● TASK: Copy verbatim the block of lines in the entries below whose first line contains "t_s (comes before" and whose last line contains "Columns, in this". Leave out all other lines.
Start of EXCERPTED DATA
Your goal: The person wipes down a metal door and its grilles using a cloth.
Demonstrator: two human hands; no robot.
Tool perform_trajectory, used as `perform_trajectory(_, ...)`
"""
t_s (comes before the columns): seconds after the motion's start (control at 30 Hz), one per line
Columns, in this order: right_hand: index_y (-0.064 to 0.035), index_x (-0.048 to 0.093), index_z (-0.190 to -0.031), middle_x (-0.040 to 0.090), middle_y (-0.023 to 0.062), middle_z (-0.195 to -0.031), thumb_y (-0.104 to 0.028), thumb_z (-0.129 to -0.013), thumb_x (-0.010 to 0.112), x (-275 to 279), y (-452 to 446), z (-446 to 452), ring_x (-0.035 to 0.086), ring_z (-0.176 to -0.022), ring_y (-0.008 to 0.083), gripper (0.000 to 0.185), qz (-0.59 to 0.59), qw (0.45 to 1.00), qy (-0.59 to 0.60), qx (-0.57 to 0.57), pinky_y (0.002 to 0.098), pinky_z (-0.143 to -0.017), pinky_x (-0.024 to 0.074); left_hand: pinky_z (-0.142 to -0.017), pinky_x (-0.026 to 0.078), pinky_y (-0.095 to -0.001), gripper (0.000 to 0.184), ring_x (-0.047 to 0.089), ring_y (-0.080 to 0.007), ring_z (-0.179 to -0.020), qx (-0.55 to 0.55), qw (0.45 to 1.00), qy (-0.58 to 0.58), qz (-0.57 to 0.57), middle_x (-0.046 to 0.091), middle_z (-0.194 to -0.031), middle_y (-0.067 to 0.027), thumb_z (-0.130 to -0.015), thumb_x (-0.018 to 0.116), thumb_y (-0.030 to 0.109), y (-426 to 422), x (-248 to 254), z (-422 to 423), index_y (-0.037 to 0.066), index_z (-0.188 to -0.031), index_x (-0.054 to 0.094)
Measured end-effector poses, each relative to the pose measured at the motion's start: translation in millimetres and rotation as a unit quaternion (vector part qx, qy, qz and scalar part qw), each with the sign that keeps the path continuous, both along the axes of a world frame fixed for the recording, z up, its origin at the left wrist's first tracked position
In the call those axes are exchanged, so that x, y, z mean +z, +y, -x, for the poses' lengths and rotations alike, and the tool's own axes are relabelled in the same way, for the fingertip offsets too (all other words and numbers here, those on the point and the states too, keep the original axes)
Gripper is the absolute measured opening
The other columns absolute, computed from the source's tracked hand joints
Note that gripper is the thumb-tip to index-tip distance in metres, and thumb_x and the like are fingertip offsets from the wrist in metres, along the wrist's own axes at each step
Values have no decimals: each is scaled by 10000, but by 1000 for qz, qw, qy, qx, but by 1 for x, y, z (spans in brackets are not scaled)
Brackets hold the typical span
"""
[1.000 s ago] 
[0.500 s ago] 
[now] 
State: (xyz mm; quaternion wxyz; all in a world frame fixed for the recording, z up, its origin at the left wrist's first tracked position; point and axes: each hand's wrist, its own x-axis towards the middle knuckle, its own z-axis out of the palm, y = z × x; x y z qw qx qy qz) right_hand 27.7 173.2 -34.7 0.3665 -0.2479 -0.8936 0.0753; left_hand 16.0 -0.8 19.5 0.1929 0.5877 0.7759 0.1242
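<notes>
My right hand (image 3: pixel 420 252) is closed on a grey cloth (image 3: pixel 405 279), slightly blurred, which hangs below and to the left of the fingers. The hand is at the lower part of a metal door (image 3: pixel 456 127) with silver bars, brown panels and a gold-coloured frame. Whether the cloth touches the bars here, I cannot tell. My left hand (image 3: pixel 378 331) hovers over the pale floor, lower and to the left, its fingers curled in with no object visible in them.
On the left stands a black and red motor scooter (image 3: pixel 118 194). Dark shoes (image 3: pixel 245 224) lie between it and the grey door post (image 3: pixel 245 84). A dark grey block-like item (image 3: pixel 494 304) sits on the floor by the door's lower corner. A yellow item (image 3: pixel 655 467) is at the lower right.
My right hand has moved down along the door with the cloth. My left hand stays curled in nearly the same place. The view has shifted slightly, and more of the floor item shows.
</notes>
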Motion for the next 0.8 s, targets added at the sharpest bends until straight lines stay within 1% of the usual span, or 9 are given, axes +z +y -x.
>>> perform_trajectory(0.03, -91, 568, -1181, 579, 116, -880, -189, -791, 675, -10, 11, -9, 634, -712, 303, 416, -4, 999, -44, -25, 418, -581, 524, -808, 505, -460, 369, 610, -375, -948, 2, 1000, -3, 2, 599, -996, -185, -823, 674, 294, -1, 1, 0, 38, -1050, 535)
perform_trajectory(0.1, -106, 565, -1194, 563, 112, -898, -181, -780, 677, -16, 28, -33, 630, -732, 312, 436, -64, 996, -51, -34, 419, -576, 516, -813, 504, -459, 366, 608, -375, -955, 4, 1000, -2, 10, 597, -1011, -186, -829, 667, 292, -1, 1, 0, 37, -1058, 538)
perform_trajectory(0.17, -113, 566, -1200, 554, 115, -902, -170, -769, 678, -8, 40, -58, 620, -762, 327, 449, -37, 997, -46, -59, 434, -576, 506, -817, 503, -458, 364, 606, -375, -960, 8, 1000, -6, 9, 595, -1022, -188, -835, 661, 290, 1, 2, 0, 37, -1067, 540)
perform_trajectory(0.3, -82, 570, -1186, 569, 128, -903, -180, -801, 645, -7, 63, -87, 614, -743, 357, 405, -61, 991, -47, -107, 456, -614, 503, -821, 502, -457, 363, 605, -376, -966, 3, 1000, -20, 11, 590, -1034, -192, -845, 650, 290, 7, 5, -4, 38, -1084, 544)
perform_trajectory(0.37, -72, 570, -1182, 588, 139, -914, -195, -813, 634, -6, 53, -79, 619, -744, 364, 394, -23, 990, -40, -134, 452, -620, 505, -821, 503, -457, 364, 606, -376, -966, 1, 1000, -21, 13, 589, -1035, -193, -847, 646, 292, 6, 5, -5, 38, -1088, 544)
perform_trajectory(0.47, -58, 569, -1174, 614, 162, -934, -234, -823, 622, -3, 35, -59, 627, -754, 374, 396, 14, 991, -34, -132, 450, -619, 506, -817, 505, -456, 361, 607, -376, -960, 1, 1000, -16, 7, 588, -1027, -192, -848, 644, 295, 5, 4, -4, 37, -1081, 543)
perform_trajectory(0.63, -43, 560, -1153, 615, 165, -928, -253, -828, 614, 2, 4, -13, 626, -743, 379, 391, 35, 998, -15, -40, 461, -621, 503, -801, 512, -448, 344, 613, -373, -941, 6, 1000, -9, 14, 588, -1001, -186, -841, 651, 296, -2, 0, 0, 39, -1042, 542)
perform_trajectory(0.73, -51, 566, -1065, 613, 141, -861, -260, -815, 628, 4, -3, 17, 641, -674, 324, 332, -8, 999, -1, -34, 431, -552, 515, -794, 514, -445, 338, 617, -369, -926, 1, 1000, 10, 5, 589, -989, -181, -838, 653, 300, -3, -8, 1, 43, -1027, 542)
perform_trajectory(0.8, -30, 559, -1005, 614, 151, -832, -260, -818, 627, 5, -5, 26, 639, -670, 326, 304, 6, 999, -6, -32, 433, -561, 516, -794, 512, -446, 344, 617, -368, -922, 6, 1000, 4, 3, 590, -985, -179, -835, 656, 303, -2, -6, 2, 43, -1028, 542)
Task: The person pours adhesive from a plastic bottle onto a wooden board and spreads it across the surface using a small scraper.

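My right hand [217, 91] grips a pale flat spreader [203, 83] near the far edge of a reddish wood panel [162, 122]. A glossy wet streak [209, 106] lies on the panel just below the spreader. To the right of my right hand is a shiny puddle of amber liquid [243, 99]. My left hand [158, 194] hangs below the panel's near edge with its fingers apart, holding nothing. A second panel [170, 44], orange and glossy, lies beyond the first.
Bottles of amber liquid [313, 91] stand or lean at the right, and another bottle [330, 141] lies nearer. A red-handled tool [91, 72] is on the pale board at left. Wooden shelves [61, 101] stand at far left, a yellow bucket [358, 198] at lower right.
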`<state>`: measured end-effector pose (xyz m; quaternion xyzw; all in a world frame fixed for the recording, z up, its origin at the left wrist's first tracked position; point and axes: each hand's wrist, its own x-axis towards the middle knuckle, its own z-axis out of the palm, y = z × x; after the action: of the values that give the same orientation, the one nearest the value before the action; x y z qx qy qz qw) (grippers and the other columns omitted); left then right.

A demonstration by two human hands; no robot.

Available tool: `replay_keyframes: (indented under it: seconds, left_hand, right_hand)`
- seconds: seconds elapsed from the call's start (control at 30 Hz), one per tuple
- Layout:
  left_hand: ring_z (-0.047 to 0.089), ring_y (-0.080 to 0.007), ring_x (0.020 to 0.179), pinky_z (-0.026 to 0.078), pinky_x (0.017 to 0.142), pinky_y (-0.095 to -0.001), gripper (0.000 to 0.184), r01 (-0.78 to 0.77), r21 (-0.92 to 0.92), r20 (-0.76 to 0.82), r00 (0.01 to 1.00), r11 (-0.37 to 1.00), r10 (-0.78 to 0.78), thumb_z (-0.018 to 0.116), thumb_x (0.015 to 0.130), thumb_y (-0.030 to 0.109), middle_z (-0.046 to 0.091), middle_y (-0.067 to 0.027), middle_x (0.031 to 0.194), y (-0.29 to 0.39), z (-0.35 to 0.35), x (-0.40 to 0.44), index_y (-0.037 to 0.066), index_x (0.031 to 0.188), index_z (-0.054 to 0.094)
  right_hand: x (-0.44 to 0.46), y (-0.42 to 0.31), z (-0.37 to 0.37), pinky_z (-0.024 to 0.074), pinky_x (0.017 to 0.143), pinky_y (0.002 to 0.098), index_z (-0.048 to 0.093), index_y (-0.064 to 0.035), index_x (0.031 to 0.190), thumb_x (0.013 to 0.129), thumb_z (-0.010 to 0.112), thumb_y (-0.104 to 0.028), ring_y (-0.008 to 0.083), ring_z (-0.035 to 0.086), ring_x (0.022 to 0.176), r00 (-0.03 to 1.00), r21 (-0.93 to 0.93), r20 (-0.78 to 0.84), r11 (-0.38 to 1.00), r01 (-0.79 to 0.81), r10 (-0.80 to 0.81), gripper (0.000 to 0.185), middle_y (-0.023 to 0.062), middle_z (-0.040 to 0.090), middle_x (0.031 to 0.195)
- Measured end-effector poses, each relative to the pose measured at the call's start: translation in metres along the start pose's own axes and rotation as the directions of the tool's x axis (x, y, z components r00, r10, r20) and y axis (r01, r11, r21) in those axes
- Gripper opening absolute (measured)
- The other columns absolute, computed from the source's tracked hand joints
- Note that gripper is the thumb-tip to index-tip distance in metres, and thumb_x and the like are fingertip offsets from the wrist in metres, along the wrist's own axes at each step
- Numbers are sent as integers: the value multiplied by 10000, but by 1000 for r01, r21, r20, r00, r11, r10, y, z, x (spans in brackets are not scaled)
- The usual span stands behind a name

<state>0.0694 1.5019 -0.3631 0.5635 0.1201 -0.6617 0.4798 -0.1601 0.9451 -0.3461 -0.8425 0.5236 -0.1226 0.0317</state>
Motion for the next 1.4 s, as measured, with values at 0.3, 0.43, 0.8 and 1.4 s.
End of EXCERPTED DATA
● RESPONSE TO THE EXERCISE:
t_s (comes before the columns): seconds after the motion's start (control at 30 Hz), one per line
Columns, in this order: right_hand: index_y (-0.064 to 0.035), index_x (-0.048 to 0.093), index_z (-0.190 to -0.031), middle_x (-0.040 to 0.090), middle_y (-0.023 to 0.062), middle_z (-0.195 to -0.031), thumb_y (-0.104 to 0.028), thumb_z (-0.129 to -0.013), thumb_x (-0.010 to 0.112), x (-275 to 279), y (-452 to 446), z (-446 to 452), ring_x (-0.035 to 0.086), ring_z (-0.176 to -0.022), ring_y (-0.008 to 0.083), gripper (0.000 to 0.185), qz (-0.59 to 0.59), qw (0.45 to 1.00), qy (-0.59 to 0.60), qx (-0.57 to 0.57), pinky_y (0.002 to 0.098), pinky_z (-0.143 to -0.017), pinky_x (-0.024 to 0.074); left_hand: pinky_z (-0.142 to -0.017), pinky_x (-0.026 to 0.078), pinky_y (-0.095 to -0.001), gripper (0.000 to 0.184), ring_x (-0.047 to 0.089), ring_y (-0.080 to 0.007), ring_z (-0.179 to -0.020), qx (-0.55 to 0.55), qw (0.45 to 1.00), qy (-0.58 to 0.58), qz (-0.57 to 0.57), middle_x (-0.046 to 0.091), middle_z (-0.194 to -0.031), middle_y (-0.067 to 0.027), thumb_z (-0.130 to -0.015), thumb_x (-0.018 to 0.116), thumb_y (-0.030 to 0.109), y (-426 to 422), x (-248 to 254), z (-422 to 423), index_y (-0.037 to 0.066), index_z (-0.188 to -0.031), index_x (-0.054 to 0.094)

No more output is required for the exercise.